Walking along the trail, he looks into the cottonwood tree in front of him, searching for the flicker of movement that will show the warbler, pointing when he sees it, guiding the youth’s eyes to where he is looking, saying, “Look into the leaves, there! See the movement [child shakes head, No]. OK, keep looking, watch for movement. OK, there. Do you see it? Good. Now watch as it moves across the branch. What’d it do? [child gives answer.] Right. A bug, probably an inchworm. There, it did it again. It’s feeding. Now, it’s closer. Look at the colors. What do you see. [child responds]. Yes. A yellow and black face. There, did you see it’s rump when it turned? Yes, it is the color of butter. Sometimes these are called Butter-butts!” To watch the child laugh, still looking at the Audubon’s warbler he was showing her, is to truly share a bird. This Grasshopper, is being a birder.

A sing-song voice comes over the speaker inside the boat, “We’re going to be sailing up Haro Strait which was named after one of the pilots, Ganzalo Lopez de Haro, who was with Manuel Quimper aboard the Princesa Real in 1790. The story goes that when the Spanish came through they named all the inlets, islands, straits and peaks. And then when the British came through in the early 1790s, that was Capt. George Vancouver, he also named everything. Consequently, there was a lot of double naming. Sometime later, the British Admiralty sat in conference to sort the mess out.

"But a further complication ensued because an American naval officer, Charles Wilkes, had named many places east of the San Juan islands and furthermore, there was the boundary between British and American lands which complicated the situation … "

The Guru knows these things, Grasshopper. Knows the histories of places where he birds because knowing birds isn’t just about their ID.

A conversation

He sat down on the log, pulled his battered NatGeo out of a pocket, flipped through dog-eared pages, finally settling on a spread of drawings, turned toward the other sitting next to him where the following words were shared:

[TG] ... but it didn’t show the dull yellow supraloral

[O] ... no, it looked whitish

[TG] ... but it did show some blackish stippling on lower throat, did you see that?

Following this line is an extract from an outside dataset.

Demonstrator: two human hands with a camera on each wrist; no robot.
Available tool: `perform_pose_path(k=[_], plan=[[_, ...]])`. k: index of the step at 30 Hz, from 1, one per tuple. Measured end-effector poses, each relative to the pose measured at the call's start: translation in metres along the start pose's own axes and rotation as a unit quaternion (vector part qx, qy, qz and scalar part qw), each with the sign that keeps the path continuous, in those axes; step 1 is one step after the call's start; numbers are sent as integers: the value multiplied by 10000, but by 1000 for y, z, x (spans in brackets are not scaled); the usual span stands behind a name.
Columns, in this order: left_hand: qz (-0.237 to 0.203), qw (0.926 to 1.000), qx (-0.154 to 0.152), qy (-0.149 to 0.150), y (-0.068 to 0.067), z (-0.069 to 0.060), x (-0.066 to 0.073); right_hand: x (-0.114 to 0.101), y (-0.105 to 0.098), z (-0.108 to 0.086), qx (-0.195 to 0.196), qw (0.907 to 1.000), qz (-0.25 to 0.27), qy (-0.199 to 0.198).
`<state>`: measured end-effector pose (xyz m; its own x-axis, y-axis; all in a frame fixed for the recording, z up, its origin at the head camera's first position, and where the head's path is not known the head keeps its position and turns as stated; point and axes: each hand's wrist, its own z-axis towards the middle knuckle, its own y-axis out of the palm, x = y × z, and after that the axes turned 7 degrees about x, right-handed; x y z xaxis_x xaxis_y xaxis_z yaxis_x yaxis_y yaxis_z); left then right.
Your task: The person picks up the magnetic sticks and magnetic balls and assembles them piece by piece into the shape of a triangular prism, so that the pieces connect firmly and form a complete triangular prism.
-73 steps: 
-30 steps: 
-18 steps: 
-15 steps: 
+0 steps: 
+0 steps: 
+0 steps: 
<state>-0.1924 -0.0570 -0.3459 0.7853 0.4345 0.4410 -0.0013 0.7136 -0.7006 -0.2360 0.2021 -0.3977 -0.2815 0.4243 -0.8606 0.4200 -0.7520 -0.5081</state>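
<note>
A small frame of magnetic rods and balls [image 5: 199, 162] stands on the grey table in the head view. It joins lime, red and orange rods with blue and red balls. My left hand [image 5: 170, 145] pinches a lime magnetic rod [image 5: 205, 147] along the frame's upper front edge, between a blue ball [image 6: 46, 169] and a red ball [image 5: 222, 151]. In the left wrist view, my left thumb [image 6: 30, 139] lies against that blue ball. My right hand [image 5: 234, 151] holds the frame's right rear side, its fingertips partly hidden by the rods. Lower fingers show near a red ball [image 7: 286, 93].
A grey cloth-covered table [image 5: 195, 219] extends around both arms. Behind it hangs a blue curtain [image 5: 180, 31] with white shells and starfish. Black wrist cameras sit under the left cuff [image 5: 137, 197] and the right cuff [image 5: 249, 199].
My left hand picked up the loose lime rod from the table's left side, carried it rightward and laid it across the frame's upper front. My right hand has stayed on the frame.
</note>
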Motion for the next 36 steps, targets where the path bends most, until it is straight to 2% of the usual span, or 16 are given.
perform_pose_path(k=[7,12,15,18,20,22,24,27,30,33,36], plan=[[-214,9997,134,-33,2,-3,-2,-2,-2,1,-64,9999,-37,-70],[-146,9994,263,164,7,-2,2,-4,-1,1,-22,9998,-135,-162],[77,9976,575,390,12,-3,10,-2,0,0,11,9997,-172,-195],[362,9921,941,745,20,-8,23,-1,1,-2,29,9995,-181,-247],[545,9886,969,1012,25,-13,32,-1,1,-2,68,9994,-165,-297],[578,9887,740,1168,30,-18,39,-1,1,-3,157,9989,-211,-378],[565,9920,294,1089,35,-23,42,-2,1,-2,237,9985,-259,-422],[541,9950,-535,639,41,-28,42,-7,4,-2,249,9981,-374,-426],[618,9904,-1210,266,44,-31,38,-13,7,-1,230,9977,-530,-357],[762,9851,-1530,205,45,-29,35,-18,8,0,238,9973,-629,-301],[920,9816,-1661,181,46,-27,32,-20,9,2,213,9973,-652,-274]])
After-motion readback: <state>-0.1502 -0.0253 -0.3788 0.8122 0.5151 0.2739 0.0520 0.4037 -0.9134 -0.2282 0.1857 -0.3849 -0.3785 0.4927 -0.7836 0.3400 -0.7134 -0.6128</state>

[O] ... yeah, not the grayish you’d expect from a fall bird

[TG] ... the eye-ring? Was it complete? Or did it seem broken to you?

[O] ... complete!

[TG] ... the breast was dull yellowish. As were belly and undertail coverts.

[O] ... tail projection past tail coverts seemed short, not longish.

[TG] ... I know, but I don’t know!”

Question what you see, Grasshopper. To assume an ID, to accept what your eyes first see, to call out a name in order to be the first, to know a bird without challenging what bird it really is no matter the season, or patch, or whatever is folly. The Guru knows this, even though the bird he saw was what he thought it was. He questioned not the other, but shared the questions with the other and with himself in order to truly know the warbler they were in doubt over.

One last tale about comes from his connection to the land. He knelt down along the edge of the river, holding a small paper cup in his hand. A cup that held several salmon fry. Just like the many cups that had earlier that day been poured gently into the river from many children’s hands who’d come to help in the release of these young salmon. Salmon that’d been raised in an aquarium in the center. As he lowered the cup down to the water, turning it so the fry could swim out, he looked up river and watched as a dipper flew down the rapids, passed him and continued on as it gave its river call fading now around the bend.

He rocked back on his heels, looked down at the water where the fry was no more, looked down river where the dipper had disappeared and laughed. The boy, known to the old man as Grasshopper, looked up into his face as he, too, smiled.

And the old man knew that a birder was about to leave his dwelling; and just maybe, one day would become one like The Guru.